■ **TASK REQUIREMENTS**: Check each line below for the word "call", and copy those that have it.
*** THE RECORDS Section Begins ***
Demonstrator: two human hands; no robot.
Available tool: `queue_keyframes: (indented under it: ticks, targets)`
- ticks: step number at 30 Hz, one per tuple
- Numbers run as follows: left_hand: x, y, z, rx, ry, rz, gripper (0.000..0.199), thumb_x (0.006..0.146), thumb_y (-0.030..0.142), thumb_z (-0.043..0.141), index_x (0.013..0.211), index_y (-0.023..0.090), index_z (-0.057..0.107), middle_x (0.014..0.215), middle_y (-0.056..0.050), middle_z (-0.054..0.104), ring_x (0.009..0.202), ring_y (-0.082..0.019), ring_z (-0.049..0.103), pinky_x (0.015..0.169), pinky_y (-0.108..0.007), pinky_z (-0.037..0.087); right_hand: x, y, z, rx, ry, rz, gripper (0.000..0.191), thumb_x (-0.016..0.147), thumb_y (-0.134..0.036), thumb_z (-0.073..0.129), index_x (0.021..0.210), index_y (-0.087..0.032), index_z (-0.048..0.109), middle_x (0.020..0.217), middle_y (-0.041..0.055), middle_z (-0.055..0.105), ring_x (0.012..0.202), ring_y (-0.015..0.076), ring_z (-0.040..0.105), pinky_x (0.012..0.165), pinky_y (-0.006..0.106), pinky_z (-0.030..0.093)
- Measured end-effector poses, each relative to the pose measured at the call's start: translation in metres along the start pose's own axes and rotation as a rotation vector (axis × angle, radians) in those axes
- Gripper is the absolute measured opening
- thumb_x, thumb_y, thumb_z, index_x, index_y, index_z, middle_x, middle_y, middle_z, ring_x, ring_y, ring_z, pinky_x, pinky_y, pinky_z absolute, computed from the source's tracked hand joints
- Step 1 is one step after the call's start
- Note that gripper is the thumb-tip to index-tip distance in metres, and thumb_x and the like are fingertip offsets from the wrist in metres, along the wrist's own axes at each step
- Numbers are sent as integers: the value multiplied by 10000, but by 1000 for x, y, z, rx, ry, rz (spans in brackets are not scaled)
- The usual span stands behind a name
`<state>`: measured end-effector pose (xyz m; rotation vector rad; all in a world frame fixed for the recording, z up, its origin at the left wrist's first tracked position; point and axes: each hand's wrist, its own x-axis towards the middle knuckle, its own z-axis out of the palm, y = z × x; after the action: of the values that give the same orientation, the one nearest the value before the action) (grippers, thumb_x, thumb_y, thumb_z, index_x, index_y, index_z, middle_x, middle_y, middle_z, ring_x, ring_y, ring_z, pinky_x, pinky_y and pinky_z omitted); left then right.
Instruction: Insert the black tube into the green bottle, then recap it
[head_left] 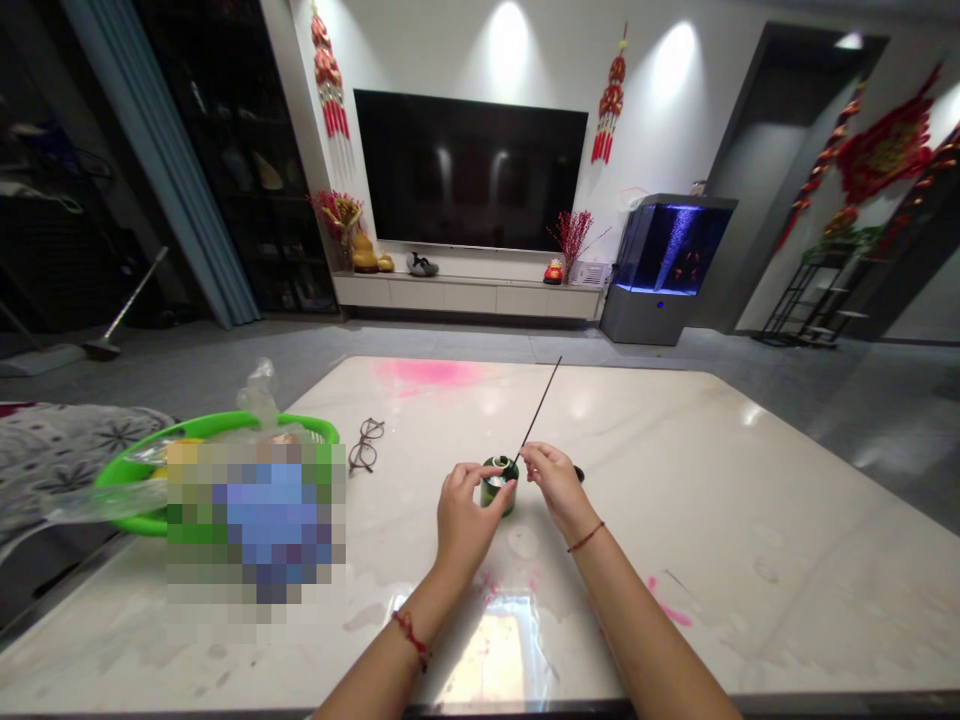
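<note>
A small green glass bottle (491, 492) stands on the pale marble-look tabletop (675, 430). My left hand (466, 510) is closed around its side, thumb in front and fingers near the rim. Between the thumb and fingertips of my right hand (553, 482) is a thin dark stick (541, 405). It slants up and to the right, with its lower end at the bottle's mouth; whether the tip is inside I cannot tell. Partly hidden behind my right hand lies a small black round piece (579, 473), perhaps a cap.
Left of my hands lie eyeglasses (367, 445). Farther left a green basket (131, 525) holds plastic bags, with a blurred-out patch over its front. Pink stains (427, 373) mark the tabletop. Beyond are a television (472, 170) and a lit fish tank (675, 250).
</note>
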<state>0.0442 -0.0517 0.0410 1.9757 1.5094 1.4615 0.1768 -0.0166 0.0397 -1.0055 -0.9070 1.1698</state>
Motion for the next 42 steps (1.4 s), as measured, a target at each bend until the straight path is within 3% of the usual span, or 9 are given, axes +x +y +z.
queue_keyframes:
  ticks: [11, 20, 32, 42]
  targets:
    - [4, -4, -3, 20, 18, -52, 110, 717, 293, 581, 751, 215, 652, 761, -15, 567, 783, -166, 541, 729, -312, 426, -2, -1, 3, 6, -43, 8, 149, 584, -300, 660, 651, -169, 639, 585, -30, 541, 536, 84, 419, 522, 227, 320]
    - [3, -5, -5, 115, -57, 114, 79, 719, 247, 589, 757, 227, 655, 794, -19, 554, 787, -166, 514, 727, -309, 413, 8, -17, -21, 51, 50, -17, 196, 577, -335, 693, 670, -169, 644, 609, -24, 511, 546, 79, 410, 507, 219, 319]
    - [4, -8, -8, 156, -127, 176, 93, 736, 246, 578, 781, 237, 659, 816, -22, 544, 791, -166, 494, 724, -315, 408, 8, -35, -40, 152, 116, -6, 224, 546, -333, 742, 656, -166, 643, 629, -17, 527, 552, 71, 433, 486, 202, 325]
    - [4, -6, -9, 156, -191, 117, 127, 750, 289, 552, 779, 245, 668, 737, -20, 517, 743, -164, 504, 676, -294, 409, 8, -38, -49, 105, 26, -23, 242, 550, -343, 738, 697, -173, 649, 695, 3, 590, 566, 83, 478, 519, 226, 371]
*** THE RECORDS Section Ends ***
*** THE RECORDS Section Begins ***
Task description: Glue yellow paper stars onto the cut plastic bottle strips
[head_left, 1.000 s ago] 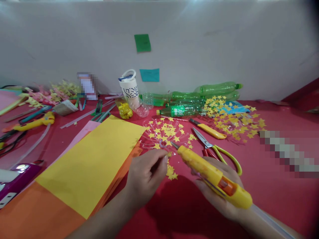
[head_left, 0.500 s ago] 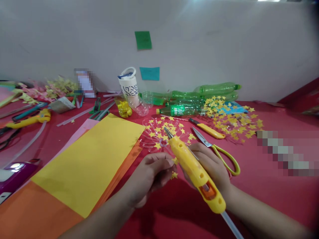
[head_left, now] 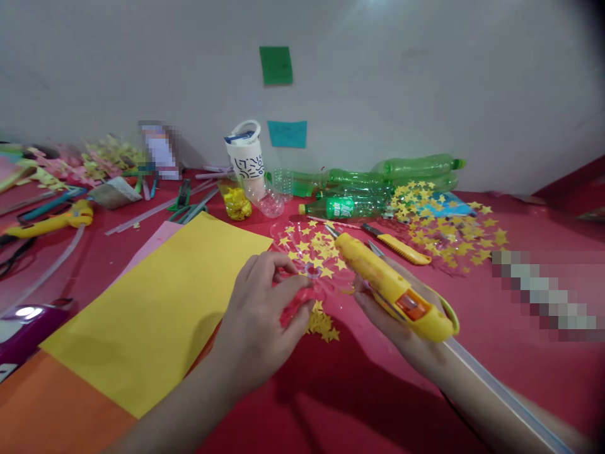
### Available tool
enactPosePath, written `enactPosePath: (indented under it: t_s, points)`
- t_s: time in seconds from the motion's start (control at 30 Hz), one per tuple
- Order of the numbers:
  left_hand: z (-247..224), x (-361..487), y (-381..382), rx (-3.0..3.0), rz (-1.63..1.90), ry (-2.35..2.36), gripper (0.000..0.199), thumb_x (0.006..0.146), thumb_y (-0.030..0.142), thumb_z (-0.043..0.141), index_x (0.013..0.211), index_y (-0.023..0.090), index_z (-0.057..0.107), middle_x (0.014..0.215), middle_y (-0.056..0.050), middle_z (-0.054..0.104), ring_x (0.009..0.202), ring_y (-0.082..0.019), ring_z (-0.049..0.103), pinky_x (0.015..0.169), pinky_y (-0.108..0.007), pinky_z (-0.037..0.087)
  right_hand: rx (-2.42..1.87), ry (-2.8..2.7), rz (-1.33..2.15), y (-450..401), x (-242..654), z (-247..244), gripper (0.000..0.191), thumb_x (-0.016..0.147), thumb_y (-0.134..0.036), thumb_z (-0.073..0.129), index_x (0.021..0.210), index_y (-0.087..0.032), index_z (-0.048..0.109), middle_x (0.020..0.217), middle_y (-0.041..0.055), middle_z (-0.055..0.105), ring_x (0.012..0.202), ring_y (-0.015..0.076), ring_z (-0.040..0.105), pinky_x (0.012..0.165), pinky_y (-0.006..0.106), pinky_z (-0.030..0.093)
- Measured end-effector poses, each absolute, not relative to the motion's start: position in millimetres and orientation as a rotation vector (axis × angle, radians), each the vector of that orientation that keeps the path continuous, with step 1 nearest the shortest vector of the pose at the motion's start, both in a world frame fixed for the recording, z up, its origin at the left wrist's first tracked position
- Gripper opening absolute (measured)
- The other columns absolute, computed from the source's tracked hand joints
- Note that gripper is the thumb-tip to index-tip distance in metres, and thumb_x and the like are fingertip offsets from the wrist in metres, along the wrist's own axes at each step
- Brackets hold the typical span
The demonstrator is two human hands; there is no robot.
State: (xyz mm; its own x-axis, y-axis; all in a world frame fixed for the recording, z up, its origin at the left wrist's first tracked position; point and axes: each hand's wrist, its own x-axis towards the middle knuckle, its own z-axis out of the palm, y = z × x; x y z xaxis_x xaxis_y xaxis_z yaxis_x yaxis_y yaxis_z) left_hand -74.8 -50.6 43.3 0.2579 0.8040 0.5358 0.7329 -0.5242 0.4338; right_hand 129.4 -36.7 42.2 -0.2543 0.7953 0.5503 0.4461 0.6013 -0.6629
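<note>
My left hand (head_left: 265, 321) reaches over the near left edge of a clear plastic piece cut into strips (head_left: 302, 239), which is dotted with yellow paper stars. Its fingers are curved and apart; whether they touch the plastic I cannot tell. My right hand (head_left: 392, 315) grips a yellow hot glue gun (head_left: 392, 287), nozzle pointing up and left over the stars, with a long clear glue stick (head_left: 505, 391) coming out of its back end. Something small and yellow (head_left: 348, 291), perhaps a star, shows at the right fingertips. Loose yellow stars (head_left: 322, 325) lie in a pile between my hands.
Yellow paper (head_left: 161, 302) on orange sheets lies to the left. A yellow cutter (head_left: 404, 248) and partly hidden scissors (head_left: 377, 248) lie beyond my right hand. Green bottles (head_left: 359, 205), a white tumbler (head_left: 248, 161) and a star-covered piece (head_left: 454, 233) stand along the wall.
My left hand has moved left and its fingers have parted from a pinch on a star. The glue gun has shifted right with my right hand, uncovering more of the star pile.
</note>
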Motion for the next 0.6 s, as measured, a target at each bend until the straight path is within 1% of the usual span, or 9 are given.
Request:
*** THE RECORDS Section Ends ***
■ **RESULT OF THE TASK**:
- Measured end-effector poses, each relative to the pose measured at the call's start: translation in metres along the start pose's own axes and rotation as a rotation vector (axis × angle, radians) in those axes
- Step 1 is one step after the call's start

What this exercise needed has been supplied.